▸ **Assigned task**:
Your answer should be a single number: how many lines in the data below hold the string "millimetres".

(Dataset records)
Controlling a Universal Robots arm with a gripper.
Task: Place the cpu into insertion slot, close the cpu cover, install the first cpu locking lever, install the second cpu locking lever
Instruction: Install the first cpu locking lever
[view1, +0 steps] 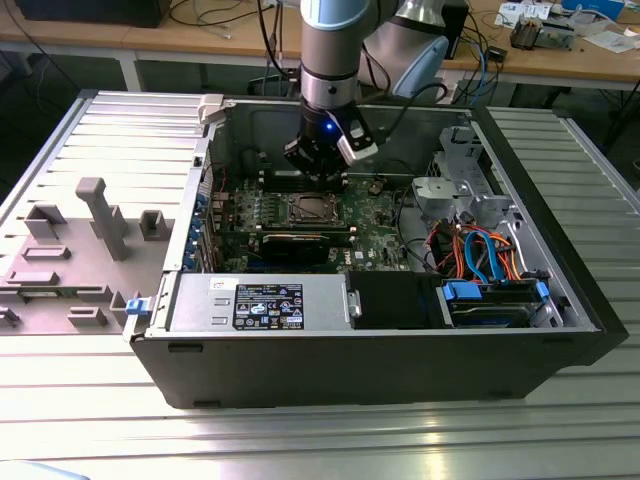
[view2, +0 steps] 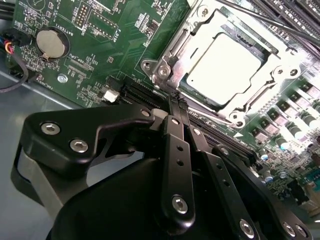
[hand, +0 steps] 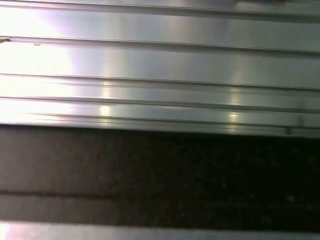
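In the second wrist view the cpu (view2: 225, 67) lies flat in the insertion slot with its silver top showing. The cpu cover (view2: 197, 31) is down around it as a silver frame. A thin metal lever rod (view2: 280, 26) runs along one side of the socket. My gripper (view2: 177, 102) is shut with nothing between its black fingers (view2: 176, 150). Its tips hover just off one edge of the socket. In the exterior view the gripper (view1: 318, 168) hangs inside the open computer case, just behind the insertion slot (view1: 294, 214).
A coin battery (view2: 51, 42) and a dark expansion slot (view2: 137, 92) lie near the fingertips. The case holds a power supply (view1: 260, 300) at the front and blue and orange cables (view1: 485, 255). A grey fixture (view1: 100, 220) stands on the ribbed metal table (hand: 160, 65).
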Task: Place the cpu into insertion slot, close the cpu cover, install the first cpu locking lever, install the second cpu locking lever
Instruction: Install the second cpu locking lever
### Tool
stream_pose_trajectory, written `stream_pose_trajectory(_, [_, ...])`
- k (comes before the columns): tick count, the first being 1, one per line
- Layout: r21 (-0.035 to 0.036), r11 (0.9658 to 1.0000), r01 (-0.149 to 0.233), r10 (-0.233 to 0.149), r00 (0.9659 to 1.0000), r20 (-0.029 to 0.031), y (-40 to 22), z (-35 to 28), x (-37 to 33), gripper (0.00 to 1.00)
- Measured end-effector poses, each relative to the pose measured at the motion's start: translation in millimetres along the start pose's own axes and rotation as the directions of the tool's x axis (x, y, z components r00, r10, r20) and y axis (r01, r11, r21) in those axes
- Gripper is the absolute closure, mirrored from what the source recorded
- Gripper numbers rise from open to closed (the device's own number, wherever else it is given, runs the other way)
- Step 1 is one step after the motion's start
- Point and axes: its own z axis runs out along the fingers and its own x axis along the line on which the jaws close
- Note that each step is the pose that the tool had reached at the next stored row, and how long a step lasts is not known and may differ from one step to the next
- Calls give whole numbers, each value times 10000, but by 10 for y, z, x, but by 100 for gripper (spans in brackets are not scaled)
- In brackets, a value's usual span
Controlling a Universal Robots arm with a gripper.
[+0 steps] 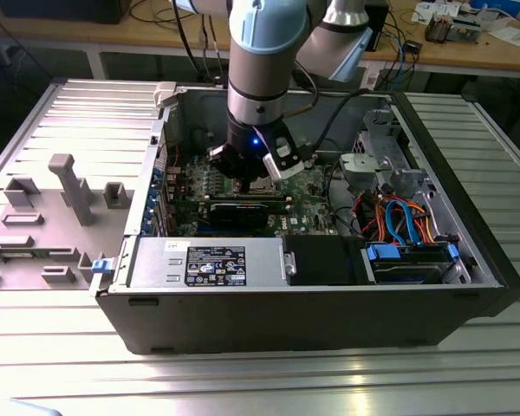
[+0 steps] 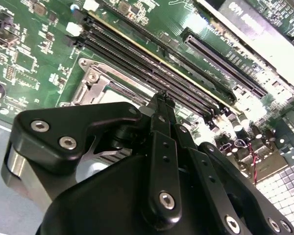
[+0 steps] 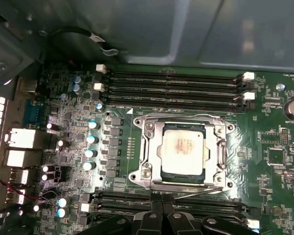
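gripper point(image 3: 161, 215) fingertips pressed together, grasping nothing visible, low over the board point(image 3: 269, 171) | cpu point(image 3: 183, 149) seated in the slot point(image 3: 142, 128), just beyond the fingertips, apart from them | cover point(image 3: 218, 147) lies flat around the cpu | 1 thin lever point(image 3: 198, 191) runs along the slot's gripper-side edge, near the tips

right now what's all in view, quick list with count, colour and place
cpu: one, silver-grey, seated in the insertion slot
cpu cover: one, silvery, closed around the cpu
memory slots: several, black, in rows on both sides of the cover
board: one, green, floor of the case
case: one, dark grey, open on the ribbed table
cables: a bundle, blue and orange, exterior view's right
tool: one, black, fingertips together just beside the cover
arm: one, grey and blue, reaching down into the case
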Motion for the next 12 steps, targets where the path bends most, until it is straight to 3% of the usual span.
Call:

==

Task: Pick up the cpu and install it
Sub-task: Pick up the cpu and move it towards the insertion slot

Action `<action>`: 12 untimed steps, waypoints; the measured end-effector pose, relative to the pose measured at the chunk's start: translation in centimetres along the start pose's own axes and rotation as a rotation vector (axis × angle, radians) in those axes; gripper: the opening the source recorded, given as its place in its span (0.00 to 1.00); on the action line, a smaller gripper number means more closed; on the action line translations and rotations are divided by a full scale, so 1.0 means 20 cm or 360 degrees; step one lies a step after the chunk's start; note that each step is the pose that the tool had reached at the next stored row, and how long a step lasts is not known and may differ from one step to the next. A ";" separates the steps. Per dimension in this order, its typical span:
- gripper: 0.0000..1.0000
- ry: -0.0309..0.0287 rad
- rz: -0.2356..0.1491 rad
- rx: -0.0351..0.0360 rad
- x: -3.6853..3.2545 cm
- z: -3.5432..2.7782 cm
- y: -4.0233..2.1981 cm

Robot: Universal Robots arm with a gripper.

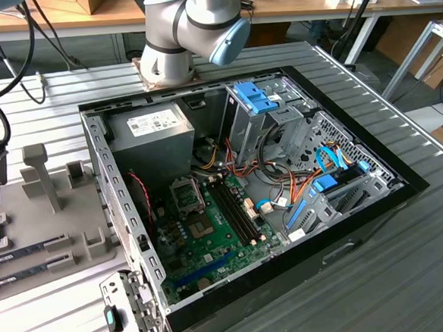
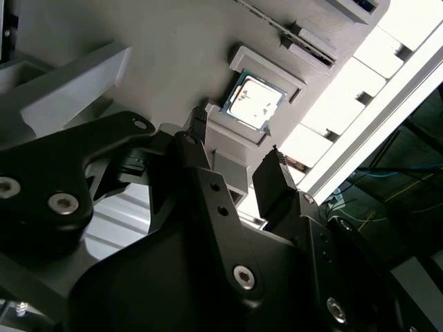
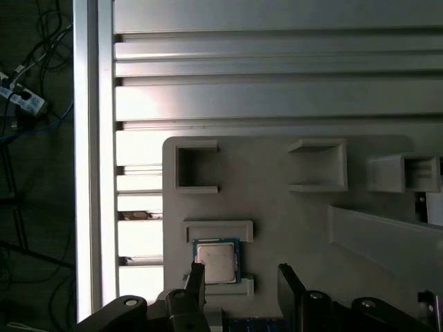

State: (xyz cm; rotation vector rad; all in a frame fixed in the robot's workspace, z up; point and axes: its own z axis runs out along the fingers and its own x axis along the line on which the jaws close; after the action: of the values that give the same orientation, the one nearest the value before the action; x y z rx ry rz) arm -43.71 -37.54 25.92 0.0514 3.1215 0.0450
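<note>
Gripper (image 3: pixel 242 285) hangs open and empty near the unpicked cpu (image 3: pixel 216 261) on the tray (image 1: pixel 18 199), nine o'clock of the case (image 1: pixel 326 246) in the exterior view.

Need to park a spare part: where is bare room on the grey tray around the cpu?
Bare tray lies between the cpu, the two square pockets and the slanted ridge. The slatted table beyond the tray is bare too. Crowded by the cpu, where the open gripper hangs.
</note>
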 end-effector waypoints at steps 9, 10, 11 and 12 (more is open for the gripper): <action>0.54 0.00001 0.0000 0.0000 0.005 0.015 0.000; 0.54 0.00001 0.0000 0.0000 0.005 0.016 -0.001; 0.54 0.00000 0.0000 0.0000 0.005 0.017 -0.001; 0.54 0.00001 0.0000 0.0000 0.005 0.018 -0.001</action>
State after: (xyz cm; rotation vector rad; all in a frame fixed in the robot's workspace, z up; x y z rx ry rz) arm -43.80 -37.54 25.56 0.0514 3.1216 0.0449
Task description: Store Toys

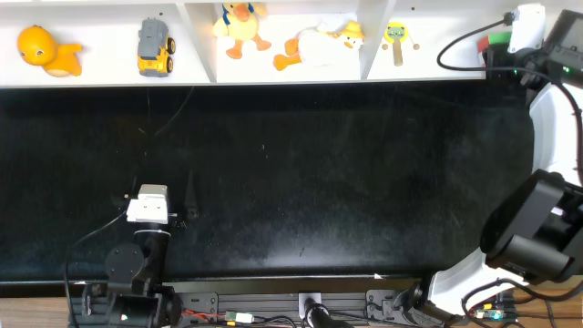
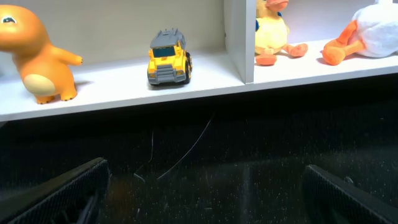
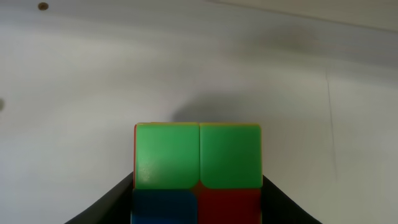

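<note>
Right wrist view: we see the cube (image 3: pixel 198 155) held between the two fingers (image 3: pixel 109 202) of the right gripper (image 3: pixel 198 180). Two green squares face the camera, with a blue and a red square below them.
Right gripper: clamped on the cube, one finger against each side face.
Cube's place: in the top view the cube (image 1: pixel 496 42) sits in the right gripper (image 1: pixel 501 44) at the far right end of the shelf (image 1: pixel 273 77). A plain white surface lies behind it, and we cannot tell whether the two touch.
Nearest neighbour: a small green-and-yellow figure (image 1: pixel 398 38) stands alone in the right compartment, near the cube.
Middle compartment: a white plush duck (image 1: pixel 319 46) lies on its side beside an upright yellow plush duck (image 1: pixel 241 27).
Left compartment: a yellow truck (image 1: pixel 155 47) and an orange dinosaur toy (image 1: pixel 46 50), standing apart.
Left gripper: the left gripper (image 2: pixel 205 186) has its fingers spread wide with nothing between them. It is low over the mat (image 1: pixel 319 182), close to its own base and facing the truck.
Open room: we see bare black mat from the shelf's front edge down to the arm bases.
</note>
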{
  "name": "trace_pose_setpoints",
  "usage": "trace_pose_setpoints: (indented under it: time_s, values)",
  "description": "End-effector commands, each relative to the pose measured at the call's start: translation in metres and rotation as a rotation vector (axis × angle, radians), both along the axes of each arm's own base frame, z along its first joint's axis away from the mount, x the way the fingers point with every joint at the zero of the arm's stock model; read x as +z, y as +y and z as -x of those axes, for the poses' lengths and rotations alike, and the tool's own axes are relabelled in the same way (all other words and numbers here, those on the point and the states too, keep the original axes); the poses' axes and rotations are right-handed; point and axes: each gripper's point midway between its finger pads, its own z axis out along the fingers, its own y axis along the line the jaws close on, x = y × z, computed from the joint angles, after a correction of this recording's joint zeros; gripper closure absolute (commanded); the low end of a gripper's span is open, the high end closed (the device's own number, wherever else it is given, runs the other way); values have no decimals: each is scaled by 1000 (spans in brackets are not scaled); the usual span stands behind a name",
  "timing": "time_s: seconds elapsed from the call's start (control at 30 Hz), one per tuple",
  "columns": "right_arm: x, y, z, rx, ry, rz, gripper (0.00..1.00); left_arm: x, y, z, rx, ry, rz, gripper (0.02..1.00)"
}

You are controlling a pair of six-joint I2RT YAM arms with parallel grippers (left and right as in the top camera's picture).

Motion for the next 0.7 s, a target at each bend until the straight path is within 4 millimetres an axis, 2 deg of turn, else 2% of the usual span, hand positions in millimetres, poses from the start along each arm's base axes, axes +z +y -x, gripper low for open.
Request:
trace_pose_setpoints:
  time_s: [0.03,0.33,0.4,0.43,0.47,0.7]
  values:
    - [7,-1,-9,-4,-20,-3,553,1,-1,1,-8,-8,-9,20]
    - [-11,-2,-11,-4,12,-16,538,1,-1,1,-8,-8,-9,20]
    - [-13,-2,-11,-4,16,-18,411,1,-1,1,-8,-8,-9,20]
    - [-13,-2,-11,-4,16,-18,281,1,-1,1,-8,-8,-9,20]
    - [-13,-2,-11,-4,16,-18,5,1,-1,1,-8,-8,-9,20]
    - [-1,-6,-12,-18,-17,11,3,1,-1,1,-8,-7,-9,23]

▸ **Result of the task**:
2